小学校の先生方に、外国ルーツの子どもの言葉の壁問題を理解してもらえる情報(サイト、参考文献など)はありますか?

今回紹介された文科省のサイト、
静岡県浜松の「浜松NPOネットワークセンター」のWEBに外国ルーツのこどもの教育に関するリンク集があります。
(→こちらをご覧ください)

外国ルーツの子のLDなど発達障害が疑われる子どもの対応はどうされていますか。情報は対応のご経験はありますか?

就学前の保育園児と親で市の児童発達支援の相談室に相談にいったり、親が希望する場合児童相談所の検査に通訳が同行したりしました。
就学済みの場合、学校と連携して保護者に特別支援に通級するメリットを伝えたり、当団体の学童で様子をみながら、学校や学童でどのような配慮や指導をするか情報交換をするなどしています。
特別支援学校よりも、通訳がいて母語で話してくれる人がいる学校がいい場合もあります。

障害のない外国ルーツの子どもでも「合理的配慮」を要望できるのでしょうか。

障がい者差別禁止法のように法で規定されているわけではないでしょうが、考え方は同じだと思っています。ここは日本だから、とか、本人の自助努力や適応ばかり求めるのではなく、試験問題にルビをふるなど、同じスタートラインに立てるように配慮することはすべきだと考えます。それがあることで本人の意欲も引き出しやすくなります。

茨城県の特別選抜(3教科受験)の合否の判断はどうしているのでしょうか。

国数英の点数と面接の評点、中学の内申書などから選抜しているものと思います。高校ごとに、特例選抜が2名、3名、6名などいろいろです。
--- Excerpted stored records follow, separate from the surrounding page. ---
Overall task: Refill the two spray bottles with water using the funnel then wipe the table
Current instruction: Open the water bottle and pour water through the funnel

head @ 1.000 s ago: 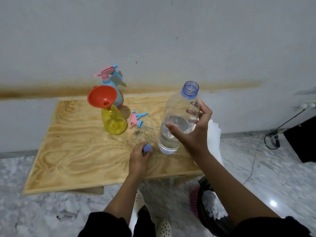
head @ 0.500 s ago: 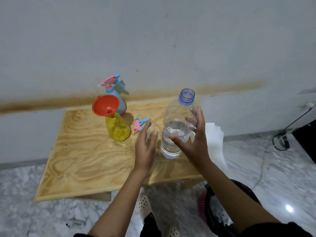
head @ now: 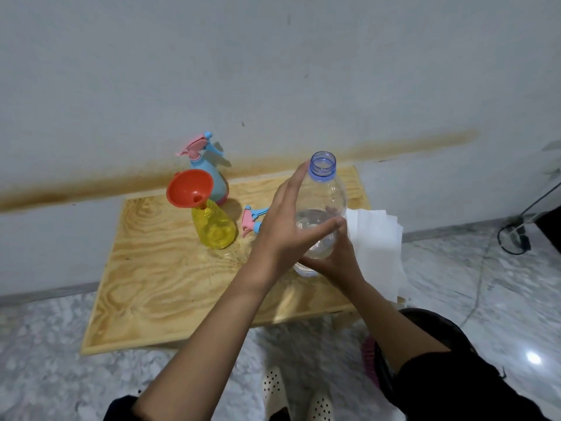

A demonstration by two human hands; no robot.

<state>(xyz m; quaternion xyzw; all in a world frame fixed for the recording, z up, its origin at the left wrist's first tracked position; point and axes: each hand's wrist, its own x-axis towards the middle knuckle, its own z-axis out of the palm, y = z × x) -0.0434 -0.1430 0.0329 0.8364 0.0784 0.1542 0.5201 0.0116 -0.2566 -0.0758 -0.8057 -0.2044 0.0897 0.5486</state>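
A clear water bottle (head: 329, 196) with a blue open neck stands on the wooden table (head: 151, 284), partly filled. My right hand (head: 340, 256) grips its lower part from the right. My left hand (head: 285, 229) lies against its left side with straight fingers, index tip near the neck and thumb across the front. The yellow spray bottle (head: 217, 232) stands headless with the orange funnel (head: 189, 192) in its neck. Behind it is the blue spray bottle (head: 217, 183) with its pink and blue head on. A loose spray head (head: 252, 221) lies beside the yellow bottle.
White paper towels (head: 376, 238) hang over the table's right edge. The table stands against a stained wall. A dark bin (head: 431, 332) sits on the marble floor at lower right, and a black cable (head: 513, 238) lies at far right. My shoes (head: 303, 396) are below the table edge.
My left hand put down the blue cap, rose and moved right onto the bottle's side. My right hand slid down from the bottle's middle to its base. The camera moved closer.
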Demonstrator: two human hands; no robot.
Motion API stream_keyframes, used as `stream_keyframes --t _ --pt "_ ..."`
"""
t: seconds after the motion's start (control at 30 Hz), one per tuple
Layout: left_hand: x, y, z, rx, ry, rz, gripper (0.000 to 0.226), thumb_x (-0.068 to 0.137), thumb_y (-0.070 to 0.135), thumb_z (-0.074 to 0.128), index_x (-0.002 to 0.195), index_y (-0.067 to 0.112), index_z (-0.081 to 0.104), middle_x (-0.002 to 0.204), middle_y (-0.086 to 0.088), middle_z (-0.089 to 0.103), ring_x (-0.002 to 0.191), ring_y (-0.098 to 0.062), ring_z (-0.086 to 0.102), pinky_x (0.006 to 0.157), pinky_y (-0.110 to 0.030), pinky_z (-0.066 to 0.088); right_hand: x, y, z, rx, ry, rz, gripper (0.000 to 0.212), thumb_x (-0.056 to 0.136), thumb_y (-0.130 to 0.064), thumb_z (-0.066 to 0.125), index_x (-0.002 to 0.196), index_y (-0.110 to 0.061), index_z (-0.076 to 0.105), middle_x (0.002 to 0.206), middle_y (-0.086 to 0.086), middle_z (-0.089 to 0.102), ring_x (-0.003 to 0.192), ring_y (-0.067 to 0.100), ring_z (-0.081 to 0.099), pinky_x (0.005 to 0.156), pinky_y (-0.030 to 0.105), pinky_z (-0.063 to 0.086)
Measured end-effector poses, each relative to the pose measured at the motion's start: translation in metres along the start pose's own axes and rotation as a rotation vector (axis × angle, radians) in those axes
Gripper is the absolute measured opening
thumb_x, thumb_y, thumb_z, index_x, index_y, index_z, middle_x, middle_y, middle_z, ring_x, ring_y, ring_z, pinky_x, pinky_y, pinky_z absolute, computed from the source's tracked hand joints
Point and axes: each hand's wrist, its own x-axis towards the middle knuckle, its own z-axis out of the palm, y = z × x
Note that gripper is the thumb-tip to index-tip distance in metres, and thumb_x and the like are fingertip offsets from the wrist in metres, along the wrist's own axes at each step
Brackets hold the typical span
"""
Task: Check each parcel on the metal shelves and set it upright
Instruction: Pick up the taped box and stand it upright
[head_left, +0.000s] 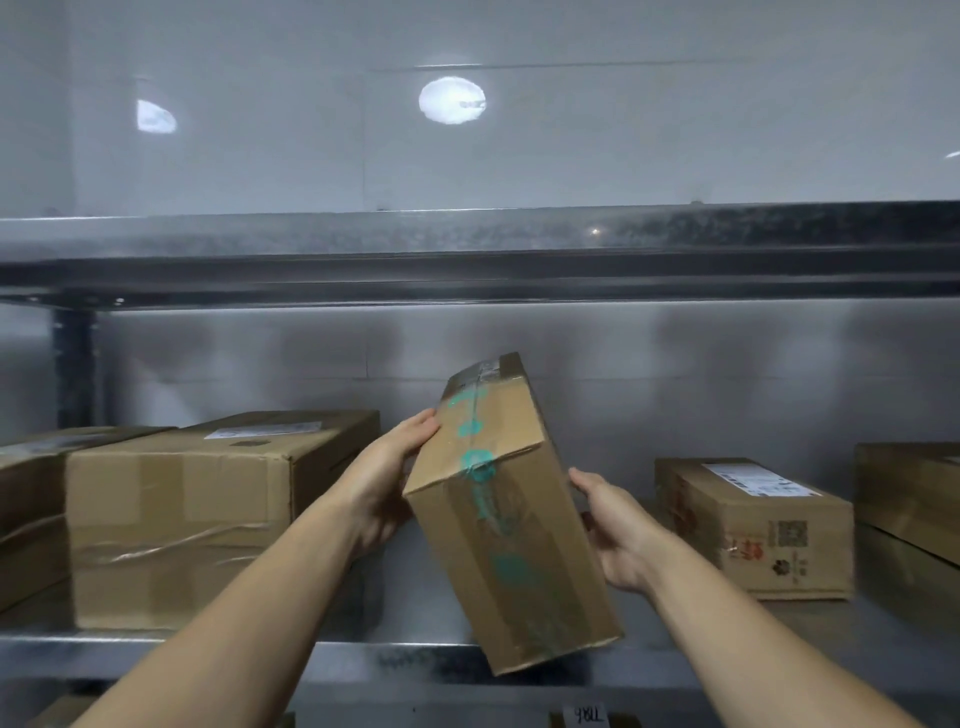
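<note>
A narrow cardboard parcel (506, 525) with clear tape and green printed marks is tilted, its top leaning left and away, its lower end over the front edge of the metal shelf (156, 657). My left hand (384, 478) holds its upper left side, thumb on the top corner. My right hand (615, 530) grips its right side, fingers hidden behind the box.
A large taped parcel (182, 525) lies flat to the left, with another box (31, 499) at the far left edge. A labelled parcel (758, 530) and a bigger box (909, 514) sit at the right. An upper shelf (467, 254) spans overhead.
</note>
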Motion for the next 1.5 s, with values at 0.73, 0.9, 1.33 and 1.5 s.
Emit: stream_keyframes --t 0.73,0.9,1.33,1.5 --pt "0.007 0.012 0.0 0.132 -0.195 -0.068 0.08 0.073 0.067 0.075 0.137 0.025 0.054 0.125 -0.004 0.052 0.107 -0.033 0.038 0.088 -0.042 0.038 0.014 0.014 0.01 -0.267 -0.044 -0.042 0.053 0.081 -0.072 0.056 0.106 -0.026 0.067 0.115 0.006 0.063 0.107 0.029 0.058 0.088 0.04 0.049" --pt "0.005 0.015 0.001 0.158 -0.285 0.032 0.038 0.081 0.034 0.065 0.118 0.031 0.07 0.122 -0.012 0.064 0.099 -0.029 0.058 0.089 -0.038 0.038 0.005 -0.018 0.011 -0.295 -0.01 -0.009 0.041 0.09 -0.06 0.057 0.111 -0.029 0.072 0.089 0.005 0.054 0.065 0.018 0.044 0.056 0.026 0.036" --pt "-0.004 0.007 0.007 0.099 -0.205 0.101 0.06 0.071 0.031 0.067 0.131 0.035 0.061 0.136 -0.002 0.062 0.128 -0.032 0.056 0.102 -0.064 0.045 -0.007 -0.038 0.011 -0.223 -0.029 -0.032 0.037 0.087 -0.059 0.068 0.089 -0.022 0.073 0.07 -0.002 0.072 0.064 0.018 0.064 0.066 0.031 0.054" --pt "-0.007 0.004 0.007 0.096 -0.147 0.099 0.054 0.084 0.05 0.064 0.137 0.041 0.058 0.134 -0.003 0.06 0.125 -0.03 0.054 0.1 -0.065 0.046 -0.011 -0.03 0.013 -0.185 -0.099 -0.058 0.042 0.091 -0.06 0.063 0.087 -0.021 0.076 0.079 0.001 0.075 0.07 0.019 0.07 0.062 0.031 0.056"
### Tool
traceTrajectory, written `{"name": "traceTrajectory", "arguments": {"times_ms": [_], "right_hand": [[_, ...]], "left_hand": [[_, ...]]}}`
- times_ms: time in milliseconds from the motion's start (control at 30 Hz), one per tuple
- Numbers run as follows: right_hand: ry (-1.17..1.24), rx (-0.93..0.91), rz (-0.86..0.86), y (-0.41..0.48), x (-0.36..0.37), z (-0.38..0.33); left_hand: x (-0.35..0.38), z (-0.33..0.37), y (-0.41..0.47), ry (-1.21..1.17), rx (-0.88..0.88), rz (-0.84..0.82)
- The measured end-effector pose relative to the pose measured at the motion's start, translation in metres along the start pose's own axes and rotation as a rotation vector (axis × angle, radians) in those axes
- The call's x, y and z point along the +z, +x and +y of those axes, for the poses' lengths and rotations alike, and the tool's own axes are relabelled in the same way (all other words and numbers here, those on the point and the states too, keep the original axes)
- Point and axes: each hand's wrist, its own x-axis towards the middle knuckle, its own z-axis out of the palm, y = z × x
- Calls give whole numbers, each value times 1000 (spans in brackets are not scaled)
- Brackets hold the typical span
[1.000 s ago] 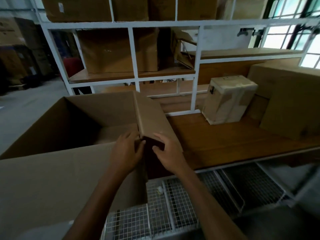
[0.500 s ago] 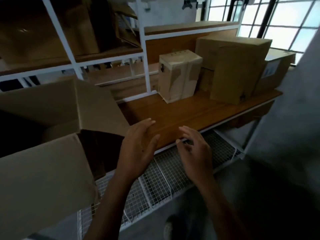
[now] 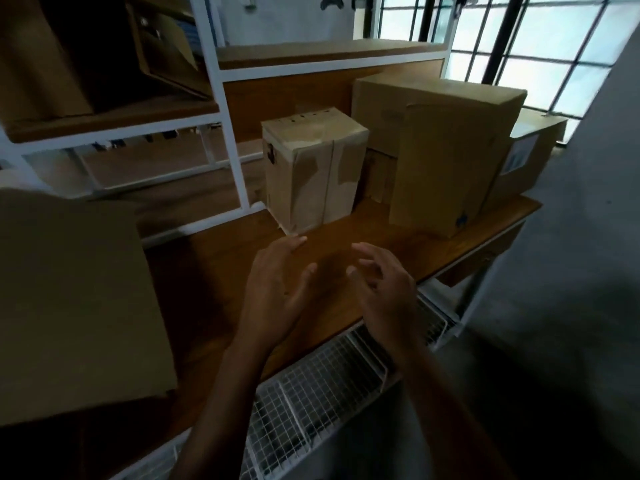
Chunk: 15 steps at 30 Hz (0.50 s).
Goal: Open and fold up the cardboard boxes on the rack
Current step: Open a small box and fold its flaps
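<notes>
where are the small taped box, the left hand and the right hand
small taped box (image 3: 313, 178): head view, front face
left hand (image 3: 277, 292): head view, back of hand
right hand (image 3: 386, 297): head view, back of hand

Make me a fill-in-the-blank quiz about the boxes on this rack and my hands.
1. The left hand and right hand are open and hold ____.
2. The small taped box stands to the ____ of the tall box.
3. The labelled box sits farthest to the ____.
4. The rack frame is painted ____.
Missing words: nothing; left; right; white.
</notes>
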Motion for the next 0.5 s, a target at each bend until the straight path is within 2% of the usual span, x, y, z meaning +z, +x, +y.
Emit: {"name": "traceTrajectory", "arguments": {"times_ms": [233,500], "right_hand": [[4,1,6,112,12,30],[33,-38,-52,230,23,51]], "left_hand": [[39,-39,106,-17,-37,31],[73,-61,220,89,6,78]]}}
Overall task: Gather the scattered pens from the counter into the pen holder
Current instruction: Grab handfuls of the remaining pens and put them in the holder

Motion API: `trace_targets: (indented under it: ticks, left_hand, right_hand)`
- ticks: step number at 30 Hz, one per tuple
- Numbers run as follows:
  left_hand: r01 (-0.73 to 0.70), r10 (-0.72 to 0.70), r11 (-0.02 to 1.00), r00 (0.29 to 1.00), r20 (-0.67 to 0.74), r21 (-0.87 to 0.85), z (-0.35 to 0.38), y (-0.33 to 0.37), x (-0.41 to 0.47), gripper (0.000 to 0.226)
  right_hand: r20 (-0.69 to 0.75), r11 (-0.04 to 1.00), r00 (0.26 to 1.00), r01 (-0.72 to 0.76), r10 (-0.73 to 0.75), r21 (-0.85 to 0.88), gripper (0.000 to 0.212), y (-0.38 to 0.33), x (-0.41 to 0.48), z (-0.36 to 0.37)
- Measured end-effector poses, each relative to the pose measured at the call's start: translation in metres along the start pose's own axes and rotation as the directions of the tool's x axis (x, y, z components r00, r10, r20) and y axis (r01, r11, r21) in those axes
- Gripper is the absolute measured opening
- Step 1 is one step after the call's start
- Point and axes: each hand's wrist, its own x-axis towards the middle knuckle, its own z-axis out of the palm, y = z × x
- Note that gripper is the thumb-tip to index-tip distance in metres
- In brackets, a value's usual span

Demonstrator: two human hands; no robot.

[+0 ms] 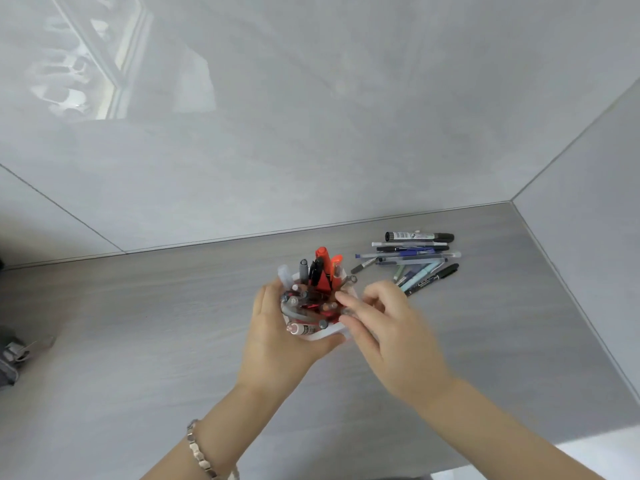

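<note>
Pen holder (325,336) sits near the middle of the grey counter (138,323), just short of the back wall. It's a clear, pale container, already packed: two orange markers (323,268) stand tallest at the back, a grey-capped pen (303,270) and a black one (316,271) beside them, more pens leaning at angles lower down.

My left hand (277,344) is wrapped around the holder's left and near side, palm against the wall, thumb along the near rim. So it's grasping the holder.

My right hand (384,327) is at the holder's right rim, fingers curled in toward the opening. It's motion-blurred. There's a greyish shape at the fingertips (346,311) that could be a pen, but I can't tell whether the hand is pinching something or loose.

The remaining loose pens (412,261) lie in a pile on the counter behind and to the right of the holder, near the back wall. A fat black-and-white marker (419,236) is furthest back, thin blue and clear pens are stacked roughly parallel under it, and a few teal and black ones fan out diagonally toward my right hand.

Metal link bracelet (199,452) on my left wrist. Some dark grey object (12,355) at the far left edge of the counter, can't identify it. Glossy grey wall panels (311,116) behind and on the right.
</note>
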Motion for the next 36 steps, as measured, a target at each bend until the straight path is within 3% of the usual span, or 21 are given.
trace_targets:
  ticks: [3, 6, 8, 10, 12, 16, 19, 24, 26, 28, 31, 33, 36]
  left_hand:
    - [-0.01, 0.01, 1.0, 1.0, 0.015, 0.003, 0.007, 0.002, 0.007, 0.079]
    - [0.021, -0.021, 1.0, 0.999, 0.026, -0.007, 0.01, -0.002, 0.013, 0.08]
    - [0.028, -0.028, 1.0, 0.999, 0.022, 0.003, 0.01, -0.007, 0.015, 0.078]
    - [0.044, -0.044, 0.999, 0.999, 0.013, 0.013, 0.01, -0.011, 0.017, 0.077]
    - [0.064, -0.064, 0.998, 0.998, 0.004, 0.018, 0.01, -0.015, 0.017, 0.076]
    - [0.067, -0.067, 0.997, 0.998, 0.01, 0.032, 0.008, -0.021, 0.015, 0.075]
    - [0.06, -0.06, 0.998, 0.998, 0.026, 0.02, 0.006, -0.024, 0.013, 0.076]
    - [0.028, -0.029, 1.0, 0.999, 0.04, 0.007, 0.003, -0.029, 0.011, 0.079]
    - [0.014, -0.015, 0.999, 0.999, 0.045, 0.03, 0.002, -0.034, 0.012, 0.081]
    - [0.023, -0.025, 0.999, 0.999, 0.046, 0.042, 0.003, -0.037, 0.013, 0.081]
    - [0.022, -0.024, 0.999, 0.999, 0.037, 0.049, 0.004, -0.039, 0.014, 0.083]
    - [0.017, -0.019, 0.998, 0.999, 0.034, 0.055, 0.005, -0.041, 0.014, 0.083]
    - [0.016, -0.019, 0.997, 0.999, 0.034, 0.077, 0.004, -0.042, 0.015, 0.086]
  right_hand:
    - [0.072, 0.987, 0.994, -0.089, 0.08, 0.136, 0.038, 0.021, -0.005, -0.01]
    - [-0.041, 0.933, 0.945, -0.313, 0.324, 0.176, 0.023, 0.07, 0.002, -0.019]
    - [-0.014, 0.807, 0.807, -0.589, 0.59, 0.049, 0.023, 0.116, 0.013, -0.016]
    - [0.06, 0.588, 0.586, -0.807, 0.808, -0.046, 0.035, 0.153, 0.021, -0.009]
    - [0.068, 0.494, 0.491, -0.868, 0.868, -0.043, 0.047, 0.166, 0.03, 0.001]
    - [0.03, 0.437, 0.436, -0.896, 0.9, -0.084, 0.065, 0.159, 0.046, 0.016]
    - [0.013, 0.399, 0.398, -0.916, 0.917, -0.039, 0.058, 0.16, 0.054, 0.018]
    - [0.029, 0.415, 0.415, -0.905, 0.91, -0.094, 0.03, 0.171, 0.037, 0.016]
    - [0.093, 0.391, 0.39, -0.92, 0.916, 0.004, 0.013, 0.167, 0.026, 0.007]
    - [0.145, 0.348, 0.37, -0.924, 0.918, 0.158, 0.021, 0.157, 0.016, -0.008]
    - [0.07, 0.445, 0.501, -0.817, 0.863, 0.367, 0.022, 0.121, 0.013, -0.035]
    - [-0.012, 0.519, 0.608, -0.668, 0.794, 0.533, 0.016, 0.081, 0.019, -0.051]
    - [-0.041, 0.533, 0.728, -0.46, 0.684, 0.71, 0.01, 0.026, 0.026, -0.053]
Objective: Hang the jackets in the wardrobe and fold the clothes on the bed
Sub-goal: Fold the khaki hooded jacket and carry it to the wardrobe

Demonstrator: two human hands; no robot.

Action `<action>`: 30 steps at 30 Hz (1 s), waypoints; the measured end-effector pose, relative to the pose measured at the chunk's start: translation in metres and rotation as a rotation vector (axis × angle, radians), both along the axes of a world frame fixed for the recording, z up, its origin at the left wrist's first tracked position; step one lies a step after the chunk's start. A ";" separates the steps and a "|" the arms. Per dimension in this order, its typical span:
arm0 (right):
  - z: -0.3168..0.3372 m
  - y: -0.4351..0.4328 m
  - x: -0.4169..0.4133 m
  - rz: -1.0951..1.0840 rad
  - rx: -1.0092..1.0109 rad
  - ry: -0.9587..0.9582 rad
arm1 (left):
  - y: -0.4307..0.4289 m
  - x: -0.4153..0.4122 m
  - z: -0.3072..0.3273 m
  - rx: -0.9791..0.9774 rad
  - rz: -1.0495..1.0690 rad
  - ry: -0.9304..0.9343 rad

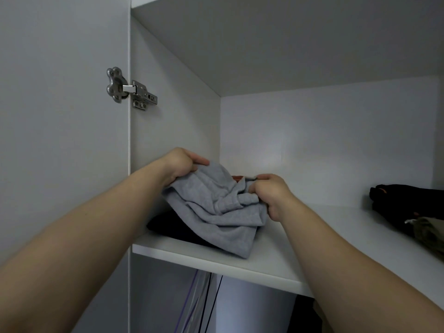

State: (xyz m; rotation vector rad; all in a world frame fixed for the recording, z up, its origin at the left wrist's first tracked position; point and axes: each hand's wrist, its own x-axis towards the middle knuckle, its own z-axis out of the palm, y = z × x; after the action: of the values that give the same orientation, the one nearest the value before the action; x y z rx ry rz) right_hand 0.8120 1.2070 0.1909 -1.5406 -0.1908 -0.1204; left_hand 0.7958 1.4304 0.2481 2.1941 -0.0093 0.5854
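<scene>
A crumpled grey garment (216,212) lies on the left part of a white shelf (276,265) inside the wardrobe (324,131), bunched into folds instead of spread flat. Its long axis runs slantwise, from the far left, where it is lifted, down to the near right, and one loose corner points at the shelf's near edge and just reaches it. The left hand (182,164) has its grip clamped on the cloth's raised far-left edge, thumb on top and fingers curled beneath. The right hand (269,193) has its grip clamped on a gathered bunch at the cloth's right side, knuckles turned toward the camera. The garment rests on a dark folded garment (165,224) that shows under its left side, and a sliver of something red (237,177) shows just behind it. Well apart, at the shelf's right end, sits a pile of black clothes (396,203) with an olive cloth (430,233) against its near side. A metal hinge (131,88) joins the open door (60,116) on the left.
</scene>
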 end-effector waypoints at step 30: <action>0.004 -0.032 -0.036 -0.358 -1.075 -0.257 | -0.087 0.020 -0.021 0.735 0.172 0.087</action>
State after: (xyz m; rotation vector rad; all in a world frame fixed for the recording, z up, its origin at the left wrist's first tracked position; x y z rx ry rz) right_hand 0.7761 1.1747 0.1948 -2.6245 -0.1890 -0.5693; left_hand 0.8161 1.3433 0.2272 2.9555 0.0124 0.6485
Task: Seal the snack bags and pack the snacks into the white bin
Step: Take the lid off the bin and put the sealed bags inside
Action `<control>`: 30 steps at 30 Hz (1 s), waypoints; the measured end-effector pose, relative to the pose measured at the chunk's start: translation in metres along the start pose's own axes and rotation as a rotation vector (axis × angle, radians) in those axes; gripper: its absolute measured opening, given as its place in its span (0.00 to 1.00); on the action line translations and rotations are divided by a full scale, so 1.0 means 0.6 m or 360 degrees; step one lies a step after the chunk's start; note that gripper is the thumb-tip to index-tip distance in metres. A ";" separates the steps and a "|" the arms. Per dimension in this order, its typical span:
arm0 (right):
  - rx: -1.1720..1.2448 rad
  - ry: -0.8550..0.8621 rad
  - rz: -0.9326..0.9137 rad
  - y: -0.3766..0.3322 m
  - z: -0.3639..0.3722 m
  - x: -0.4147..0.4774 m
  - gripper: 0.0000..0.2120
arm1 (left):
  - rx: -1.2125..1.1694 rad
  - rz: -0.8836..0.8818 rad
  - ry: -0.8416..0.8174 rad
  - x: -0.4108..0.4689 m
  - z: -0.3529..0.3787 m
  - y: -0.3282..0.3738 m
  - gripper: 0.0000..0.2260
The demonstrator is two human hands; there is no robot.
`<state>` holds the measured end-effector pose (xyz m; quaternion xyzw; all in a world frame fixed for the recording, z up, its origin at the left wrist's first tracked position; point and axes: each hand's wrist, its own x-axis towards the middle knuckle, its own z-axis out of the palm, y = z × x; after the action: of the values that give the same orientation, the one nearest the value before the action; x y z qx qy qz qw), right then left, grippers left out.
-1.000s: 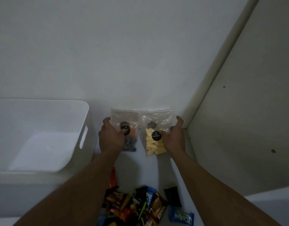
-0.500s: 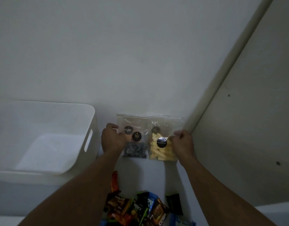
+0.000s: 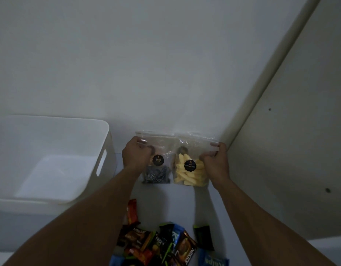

それをこえた応募があれば総合点が高い生徒から選抜されるのではと思われます。
また、日本語での意思疎通がどれくらいできるか、3年間続けられる気持ちがあるかも面接でみていると思います。

母語教育と思考の関係が知りたいです。第二言語とは何が違うのでしょうか。

下記リンクのサイトがとても参考になります

関西母語支援研究会

子どものサポートには保護者が欠かせないと思われますが、その観点で保護者サポートはどの程度していますか。

保護者の困りごとにできるだけ協力しています。
就職、通院、日本語指導、家探し、銀行口座づくり、DVや生活保護の相談対応、保育料減免まで。
親も日本語習得に努力し話せる場合、幼児期から家でも日本語で話すことが多いですが、そうした親にも母語の重要性を伝えます。言葉の遅れなど発達のことで悩む親とは一緒に専門相談機関にいったり、当会でできる母語つきの療育支援を行ったりもします。

家庭科教育が専門ですが、家庭科教育だからこそ外国人生徒に支援できるあり方は何かありますか。

小中学校では、進学後のことを考え、読み書き、漢字、算数が少しでも積みあがるように国際教室で教えています。理科、社会、家庭科は母学級で学んでいると思いますが、配慮が弱い場合、授業についていけないことが多いと思います。
日本食に慣れていない子どもは野菜不足から肥満傾向、便秘や体調不良が起きやすいです。親の帰宅時間が遅いと就寝時間が遅く生活リズムができていないことで登校渋りもおきます。
家庭の状況が違うことを教員側が知る必要があります。
その子のルーツの国の料理を紹介したり、芋や豆の原産国としての母国を紹介したりすると、自国の文化に興味や誇りをもち意欲が高まることもあります。保護者の協力もえて食育をしてはどうでしょうか。

日本国籍を持っている子どもと持っていない(持てない)子どもの違いは何でしょうか。

将来なれる仕事に違いがあります。警察官や自衛官には日本国籍がなければなれません。教員や保育士も採用する自治体が国籍条項を有していれば正規の職員にはなれません。選挙権などの権利主体になれるかどうかでも差がでます。
日本国籍がない場合、在留資格、カードがなければ日本に長期に滞在することができません。